Due gruppi internazionali per i diritti umani stanno minacciando un’azione legale in Irlanda se i Revenue Commissioners e le autorità doganali non vieteranno le importazioni di cotone dalla Cina che sono ottenute utilizzando il lavoro forzato. I gruppi che chiedono il divieto sono Global Legal Action Network e il World Uyghur Congress con sede a Monaco.
In una comunicazione all’Agenzia delle Entrate, due gruppi affermano che deferiranno la questione alla Corte di Giustizia dell’Unione Europea a Lussemburgo se l’Agenzia non imporrà tale divieto. Lo scopo è arrivare a un pronunciamento legale per riscrivere il rapporto tra i negozi al dettaglio e le merci prodotte attraverso il lavoro forzato” in tutta l’Unione Europea.
“Lo status quo è che commerciamo beni prodotti in un contesto di crimini contro l’umanità con il lavoro forzato”, ha affermato Gearóid Ó Cuinn, direttore del Glan, Global Legal Action Network, che ha sede in Irlanda e a Londra. “I negozi al dettaglio – ha proseguito – vendono questi prodotti con la piena consapevolezza di ciò che sta accadendo nello Xinjiang.
Glan e il Wuc, World Uyghur Congress, che ha sede a Monaco di Baviera, si stanno impegnando per imporre un divieto alle importazioni di cotone che potrebbero essere collegate all’uso del lavoro forzato nella provincia cinese dello Xinjiang.
Gli Stati Uniti hanno già imposto restrizioni a tutte le importazioni dallo Xinjiang per le quali esistono fondati sospetti che le merci provenienti dalla regione siano state prodotte con il lavoro forzato, a meno che non sia possibile provare il contrario.
Il regime cinese dal 2014 ha intensificato la repressione nello Xinjiang sostenendo di reprimere soltanto terrorismo ed estremismo politico. La provincia ospita gli uiguri e altri gruppi etnici turchi, in gran parte musulmani.

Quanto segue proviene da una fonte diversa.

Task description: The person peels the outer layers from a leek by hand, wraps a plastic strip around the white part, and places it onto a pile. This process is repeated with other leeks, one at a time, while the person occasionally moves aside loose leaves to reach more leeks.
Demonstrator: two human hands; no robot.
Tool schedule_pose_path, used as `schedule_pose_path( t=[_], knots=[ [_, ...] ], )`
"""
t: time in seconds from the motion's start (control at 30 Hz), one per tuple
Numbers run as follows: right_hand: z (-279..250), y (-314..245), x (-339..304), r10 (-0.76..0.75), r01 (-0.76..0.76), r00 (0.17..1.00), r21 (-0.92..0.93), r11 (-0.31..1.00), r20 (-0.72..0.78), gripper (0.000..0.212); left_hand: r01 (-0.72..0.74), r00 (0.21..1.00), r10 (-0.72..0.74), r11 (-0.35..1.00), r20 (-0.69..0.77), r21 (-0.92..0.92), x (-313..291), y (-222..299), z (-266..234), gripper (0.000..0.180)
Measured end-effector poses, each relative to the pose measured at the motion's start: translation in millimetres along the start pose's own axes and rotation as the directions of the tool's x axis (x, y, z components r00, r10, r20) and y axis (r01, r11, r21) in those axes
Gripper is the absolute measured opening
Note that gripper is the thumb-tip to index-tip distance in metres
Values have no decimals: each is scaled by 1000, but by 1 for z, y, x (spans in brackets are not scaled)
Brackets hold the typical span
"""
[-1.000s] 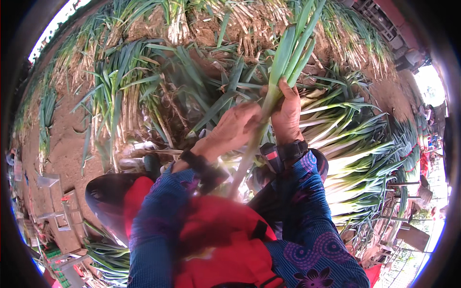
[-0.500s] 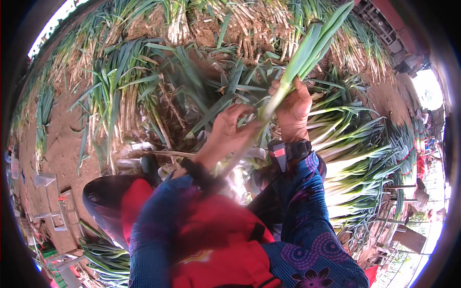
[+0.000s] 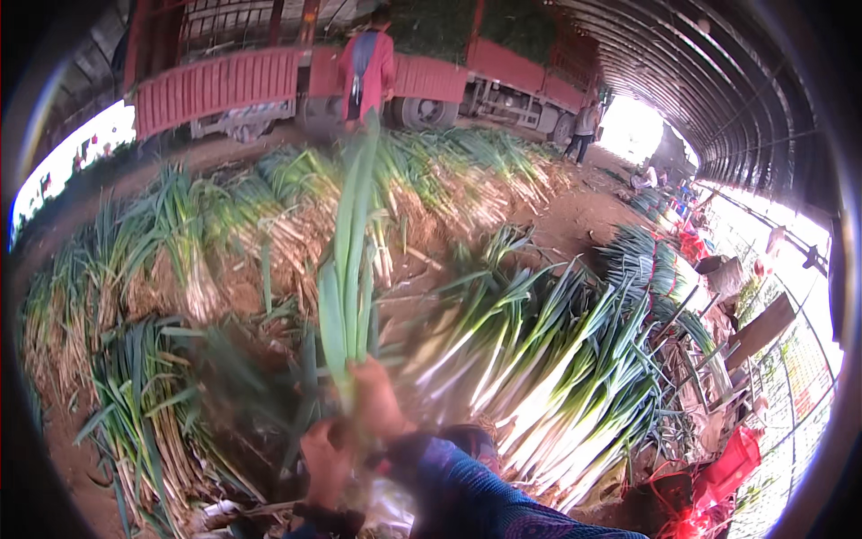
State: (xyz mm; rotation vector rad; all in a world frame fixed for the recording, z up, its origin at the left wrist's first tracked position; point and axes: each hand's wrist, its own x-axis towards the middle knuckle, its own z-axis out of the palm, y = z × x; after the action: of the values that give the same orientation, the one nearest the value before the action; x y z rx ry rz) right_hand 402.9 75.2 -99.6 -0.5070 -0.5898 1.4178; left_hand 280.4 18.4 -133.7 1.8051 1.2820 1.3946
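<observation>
My right hand [image 3: 379, 401] is wrapped round the stalk of a large green onion [image 3: 346, 287]. Its long green leaves point up and away from me. Lower down and to the left, my left hand [image 3: 325, 460] is close beside the stalk with its fingers curled. Motion blurs both hands, and whatever the left fingers pinch is hidden. To the right lies a wide pile of green onions [image 3: 561, 386] with clean white stems. A bundle of soil-brown green onions [image 3: 144, 404] is at the left.
Rows of unpeeled green onions [image 3: 449, 175] stretch across the ground ahead. Beyond them a red truck [image 3: 215, 90] is parked, with a person [image 3: 366, 67] in red beside it. Another person [image 3: 584, 130] stands farther right. A red plastic bag [image 3: 727, 467] lies near the right-hand mesh fence.
The view has tilted up, bringing the truck and people into sight. The green onion stays in my right hand, now more upright. My left hand has moved nearer to my right.
</observation>
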Motion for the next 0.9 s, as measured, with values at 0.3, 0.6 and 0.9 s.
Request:
schedule_pose_path(
  t=[0.3,0.6,0.9],
  knots=[
    [13,-16,-12,29,-32,993,24,999,113,35,157,988,-156,985,19,-70,-3,7,-2,17],
    [-11,-44,9,84,-79,915,-29,996,396,38,442,895,-423,797,144,-411,10,-20,16,15],
    [-16,-49,16,147,-338,755,187,922,639,47,655,733,-452,266,509,-707,2,-17,-14,22]
  ],
)
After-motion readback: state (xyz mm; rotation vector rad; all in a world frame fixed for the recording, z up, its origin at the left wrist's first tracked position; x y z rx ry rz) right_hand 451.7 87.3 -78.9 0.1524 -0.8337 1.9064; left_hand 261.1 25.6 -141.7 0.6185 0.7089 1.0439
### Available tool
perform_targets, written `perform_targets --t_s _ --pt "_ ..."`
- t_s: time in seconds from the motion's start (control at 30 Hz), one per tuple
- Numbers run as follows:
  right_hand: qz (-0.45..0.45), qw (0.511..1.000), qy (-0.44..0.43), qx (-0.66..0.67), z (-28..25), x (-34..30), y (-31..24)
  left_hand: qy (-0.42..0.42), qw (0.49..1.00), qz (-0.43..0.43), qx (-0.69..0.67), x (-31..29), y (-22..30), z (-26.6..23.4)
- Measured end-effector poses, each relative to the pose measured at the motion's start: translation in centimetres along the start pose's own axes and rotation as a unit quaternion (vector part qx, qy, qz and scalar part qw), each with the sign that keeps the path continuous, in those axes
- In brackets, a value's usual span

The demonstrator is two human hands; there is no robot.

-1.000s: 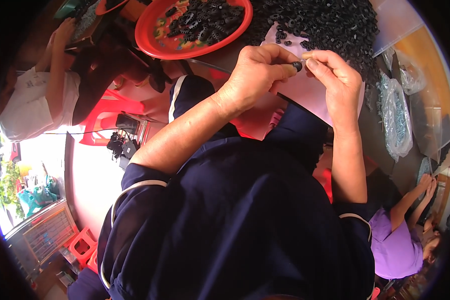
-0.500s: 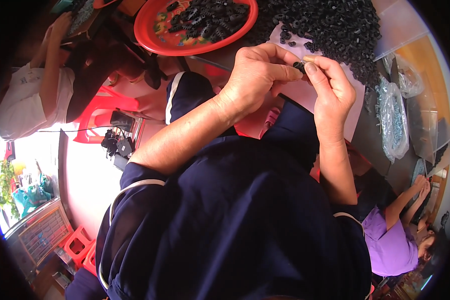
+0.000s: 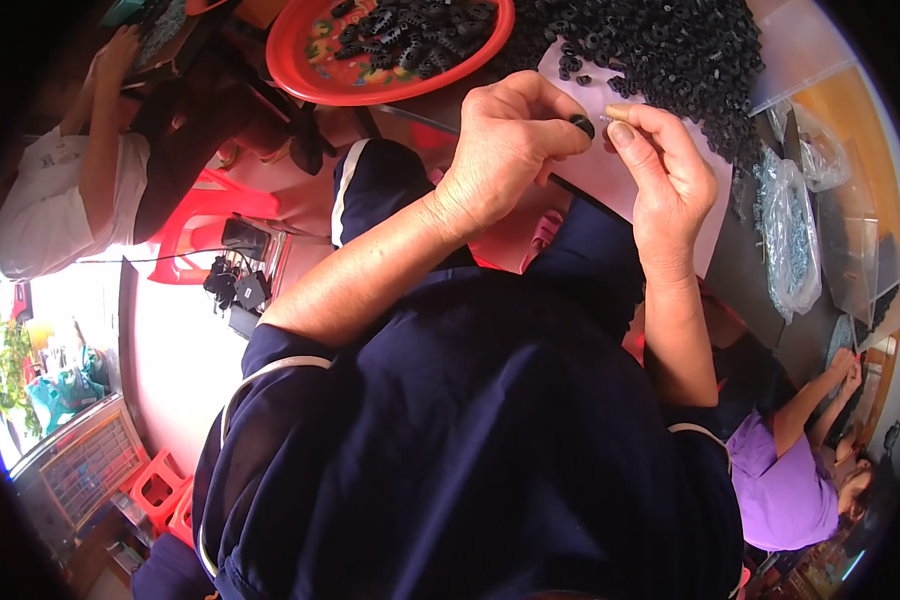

Lo scorso agosto l’Ufficio dell’Alto Commissario delle Nazioni Unite per i diritti umani ha pubblicato un rapporto sull’ampia rete di campi forzati allestiti dalle autorità cinesi nello Xinjiang. “L’entità della detenzione arbitraria e discriminatoria di membri dei gruppi uiguri e prevalentemente musulmani – ha affermato – può costituire crimini internazionali, in particolare crimini contro l’umanità”.
Le due organizzazioni umanitarie promotrici dell’iniziativa hanno già fatto sapere che se la richiesta viene respinta dalle autorità irlandesi chiederanno un parere al tribunale lussemburghese sul diritto dell’Unione Europea in materia.
Nella lettera all’Agenzia delle Entrate, i gruppi sostengono che il diritto dell’Ue e quello internazionale riconoscono esplicitamente il divieto della schiavitù, della servitù e del lavoro forzato o obbligatorio come un diritto umano fondamentale e che l’Irlanda è obbligata ad applicare le sue leggi sull’importazione in modo da rispettare tale divieto.
La Cina è il più grande produttore mondiale di cotone, con il 20% circa del totale annuo. Di questa produzione cinese oltre l’80% proviene dallo Xinjiang.
La repressione del governo di Pechino nello Xinjiang ha visto la costruzione di una vasta rete di quelli che le autorità descrivono come “campi di istruzione professionale” e, è stato detto al fisco, la rete dei campi è “intimamente collegata” all’industria del cotone della regione.
Secondo Glian e Wuc gli uiguri sono costretti a lavorare nelle fabbriche e nelle carceri della regione che esportano prodotti, in particolare tessili, verso i mercati internazionali, inclusa l’Irlanda.
La tesi delle due organizzazioni è che il cotone dello Xinjiang è “proprietà criminale”, perché ottenuto come risultato di crimini di lavoro forzato e crimini contro l’umanità. Pertanto, qualsiasi persona del Regno Unito che consapevolmente lo acquisisce commette un reato di riciclaggio di denaro.